Can You Hang On For Three More Days?

I volunteered with a suicide prevention hotline in college and was working one Good Friday when a sobbing woman called. As trained to do, I said encouraging words (“It’s okay” “Take your time“) until she could share what was going on.

“Jesus was crucified today.”

Literally, that’s what she said. At first I thought she was punking me. But then I realized she was seriously in need of hope, that life was rough/overwhelming/excruciating and that Good Friday was as good a day as any to add the death of Jesus to whatever crises her life was enduring that day. She continued to weep.

If she was faking it, she was an excellent actor. I’m talking dying animal sounds.

I have made my own dying animal sounds. There have been moments when I felt alone and hopeless. It’s a horrible place to be. Jesus is a part of that story for me too but the context was different.

On the day I took the suicide prevention call, what I wanted to say was:

“Can you hang on for three more days? I promise it will get better.”

(I foolishly thought her biggest issue was Jesus dying on the cross.) I don’t remember if that’s actually what I said, but honestly I said something like that, and I wasn’t being flippant. Surely, this woman had heard the end of the Holy Week story – that crucifixion was not the last word.

But sometimes, we simply need to wait for three days.

Some agonies indeed pass in a matter of days. Our perspective improves with a good night’s sleep or a helpful therapy session or a weepy phone call with a friend.

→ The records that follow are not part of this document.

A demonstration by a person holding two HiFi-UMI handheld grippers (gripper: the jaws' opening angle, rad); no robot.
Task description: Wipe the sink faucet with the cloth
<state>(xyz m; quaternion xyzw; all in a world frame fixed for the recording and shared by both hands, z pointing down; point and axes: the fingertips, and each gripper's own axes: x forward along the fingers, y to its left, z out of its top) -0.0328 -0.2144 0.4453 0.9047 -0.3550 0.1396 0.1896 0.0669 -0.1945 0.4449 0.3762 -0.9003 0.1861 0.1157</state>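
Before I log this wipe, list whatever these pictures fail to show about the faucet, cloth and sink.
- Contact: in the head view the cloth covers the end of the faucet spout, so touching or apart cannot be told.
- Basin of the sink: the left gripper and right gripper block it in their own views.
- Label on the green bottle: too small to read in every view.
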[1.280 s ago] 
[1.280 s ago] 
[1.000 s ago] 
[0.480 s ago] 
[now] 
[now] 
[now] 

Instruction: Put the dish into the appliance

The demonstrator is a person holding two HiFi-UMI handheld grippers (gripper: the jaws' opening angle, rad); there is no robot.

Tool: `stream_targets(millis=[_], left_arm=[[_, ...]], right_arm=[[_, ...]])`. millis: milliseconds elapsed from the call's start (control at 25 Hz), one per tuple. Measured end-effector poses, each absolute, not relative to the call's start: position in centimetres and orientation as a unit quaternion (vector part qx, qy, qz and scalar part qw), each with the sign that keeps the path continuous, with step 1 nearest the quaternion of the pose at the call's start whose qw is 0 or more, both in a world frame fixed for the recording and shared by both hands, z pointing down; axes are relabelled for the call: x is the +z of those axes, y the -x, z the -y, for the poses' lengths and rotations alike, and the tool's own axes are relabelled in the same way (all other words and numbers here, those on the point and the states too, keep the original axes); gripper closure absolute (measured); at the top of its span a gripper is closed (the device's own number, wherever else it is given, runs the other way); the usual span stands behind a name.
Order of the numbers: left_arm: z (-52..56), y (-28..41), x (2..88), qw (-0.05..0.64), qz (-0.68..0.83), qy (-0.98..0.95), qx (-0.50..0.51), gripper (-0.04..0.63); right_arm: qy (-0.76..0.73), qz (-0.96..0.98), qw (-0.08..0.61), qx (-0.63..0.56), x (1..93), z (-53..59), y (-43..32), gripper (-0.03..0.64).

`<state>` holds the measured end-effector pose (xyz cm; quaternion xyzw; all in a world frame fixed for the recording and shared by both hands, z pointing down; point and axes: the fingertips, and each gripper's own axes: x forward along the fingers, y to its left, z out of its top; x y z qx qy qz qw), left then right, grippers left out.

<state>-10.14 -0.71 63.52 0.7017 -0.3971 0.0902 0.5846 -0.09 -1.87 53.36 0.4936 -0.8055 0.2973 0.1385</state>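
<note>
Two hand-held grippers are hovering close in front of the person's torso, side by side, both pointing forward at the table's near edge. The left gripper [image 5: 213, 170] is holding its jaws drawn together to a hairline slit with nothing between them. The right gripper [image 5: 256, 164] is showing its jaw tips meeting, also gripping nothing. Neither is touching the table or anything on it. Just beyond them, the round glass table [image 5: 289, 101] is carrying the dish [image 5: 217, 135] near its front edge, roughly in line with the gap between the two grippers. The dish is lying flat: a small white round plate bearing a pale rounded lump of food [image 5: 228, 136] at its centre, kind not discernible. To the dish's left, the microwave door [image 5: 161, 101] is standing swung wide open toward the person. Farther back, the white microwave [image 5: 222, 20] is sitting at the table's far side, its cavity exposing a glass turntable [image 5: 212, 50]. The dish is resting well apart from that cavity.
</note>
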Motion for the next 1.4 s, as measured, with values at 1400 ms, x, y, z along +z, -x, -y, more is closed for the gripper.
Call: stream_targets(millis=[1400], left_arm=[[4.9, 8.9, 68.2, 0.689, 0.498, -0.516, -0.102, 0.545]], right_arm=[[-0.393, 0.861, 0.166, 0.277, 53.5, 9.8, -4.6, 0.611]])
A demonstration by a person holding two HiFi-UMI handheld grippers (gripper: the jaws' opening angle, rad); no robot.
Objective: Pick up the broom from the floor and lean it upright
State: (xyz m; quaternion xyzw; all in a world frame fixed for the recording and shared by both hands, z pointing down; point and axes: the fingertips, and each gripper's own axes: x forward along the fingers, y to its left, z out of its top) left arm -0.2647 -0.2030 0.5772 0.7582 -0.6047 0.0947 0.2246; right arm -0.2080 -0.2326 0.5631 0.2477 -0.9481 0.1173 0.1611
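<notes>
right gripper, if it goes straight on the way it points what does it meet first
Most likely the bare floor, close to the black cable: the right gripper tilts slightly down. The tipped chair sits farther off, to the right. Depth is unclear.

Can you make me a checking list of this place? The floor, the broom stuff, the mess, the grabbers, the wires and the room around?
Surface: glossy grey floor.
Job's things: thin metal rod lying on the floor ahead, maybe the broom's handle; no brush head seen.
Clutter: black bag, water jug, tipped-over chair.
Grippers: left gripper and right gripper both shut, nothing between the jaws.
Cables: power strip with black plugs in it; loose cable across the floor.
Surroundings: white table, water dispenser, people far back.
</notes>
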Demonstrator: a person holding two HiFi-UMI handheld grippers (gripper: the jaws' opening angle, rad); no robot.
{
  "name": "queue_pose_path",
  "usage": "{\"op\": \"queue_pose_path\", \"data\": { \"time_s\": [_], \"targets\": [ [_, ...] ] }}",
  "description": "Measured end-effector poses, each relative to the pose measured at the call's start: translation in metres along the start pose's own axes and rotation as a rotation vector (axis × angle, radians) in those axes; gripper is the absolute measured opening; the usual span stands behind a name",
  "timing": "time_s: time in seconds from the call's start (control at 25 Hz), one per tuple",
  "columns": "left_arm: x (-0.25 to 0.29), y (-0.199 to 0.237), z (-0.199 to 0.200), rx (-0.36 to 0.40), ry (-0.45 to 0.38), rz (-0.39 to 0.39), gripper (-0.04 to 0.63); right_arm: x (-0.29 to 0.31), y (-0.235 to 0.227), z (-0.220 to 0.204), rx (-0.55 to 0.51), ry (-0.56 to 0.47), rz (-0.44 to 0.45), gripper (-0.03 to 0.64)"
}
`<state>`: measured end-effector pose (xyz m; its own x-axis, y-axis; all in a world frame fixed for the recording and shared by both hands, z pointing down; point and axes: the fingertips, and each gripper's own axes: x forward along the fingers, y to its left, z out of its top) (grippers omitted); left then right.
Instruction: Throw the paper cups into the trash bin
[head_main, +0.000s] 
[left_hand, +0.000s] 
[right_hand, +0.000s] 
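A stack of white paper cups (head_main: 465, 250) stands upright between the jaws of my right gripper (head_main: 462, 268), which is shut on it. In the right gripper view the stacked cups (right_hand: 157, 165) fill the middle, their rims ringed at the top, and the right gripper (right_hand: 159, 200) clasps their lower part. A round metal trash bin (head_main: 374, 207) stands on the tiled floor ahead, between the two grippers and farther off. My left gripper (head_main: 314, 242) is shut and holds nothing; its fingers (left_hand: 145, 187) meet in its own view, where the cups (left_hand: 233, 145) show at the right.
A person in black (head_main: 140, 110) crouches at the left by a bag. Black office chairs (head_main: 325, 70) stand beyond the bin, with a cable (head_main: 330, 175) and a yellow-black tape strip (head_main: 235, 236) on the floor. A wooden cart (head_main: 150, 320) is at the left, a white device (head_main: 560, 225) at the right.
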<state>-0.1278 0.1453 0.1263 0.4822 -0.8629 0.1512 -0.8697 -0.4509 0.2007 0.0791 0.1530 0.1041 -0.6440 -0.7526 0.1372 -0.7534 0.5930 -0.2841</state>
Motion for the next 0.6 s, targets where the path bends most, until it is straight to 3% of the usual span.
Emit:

And sometimes the pain feels endless. It feels impossible that we can ever recover and find peace. It’s cruel to tell someone in that kind of pain to “wait three days.” Today I’m thinking about . . .

  • The countless victims of assault at the hands of Jeffrey Epstein, along with tens of thousands of others who have been assaulted by tens of thousands of other abusers.
  • The innocent people living in war zones (and other zones like schools and hospitals that only evil agents would attack.)
  • The people weeping in the throes of psychological and physical illness in our personal circles and all over the world.

It will not help any of them to say, “Can you hang on for three more days?” Three days will – most likely – not make a difference in the overwhelming tragedies that burden millions of people every day.

Nevertheless, we who call Jesus our Savior find hope in those three days.*

This is our calling. We are called to be with our friends when they are making dying animal sounds. We are called to accompany people as they pick up the pieces. We are called to pick up the pieces with them.

God has done this for us. We were born to do this for others. And we don’t have to wait until Sunday to step up.

*Note: It seems like Jesus rose in just two days in our current way of counting. But in ancient Palestine “inclusive counting” marked three days from Jesus’ death (he died Friday before sunset which was Day One) from sunset Friday through sunset Saturday (Day Two) and rose in the morning of Sunday – so after sunset Saturday (Day Three.)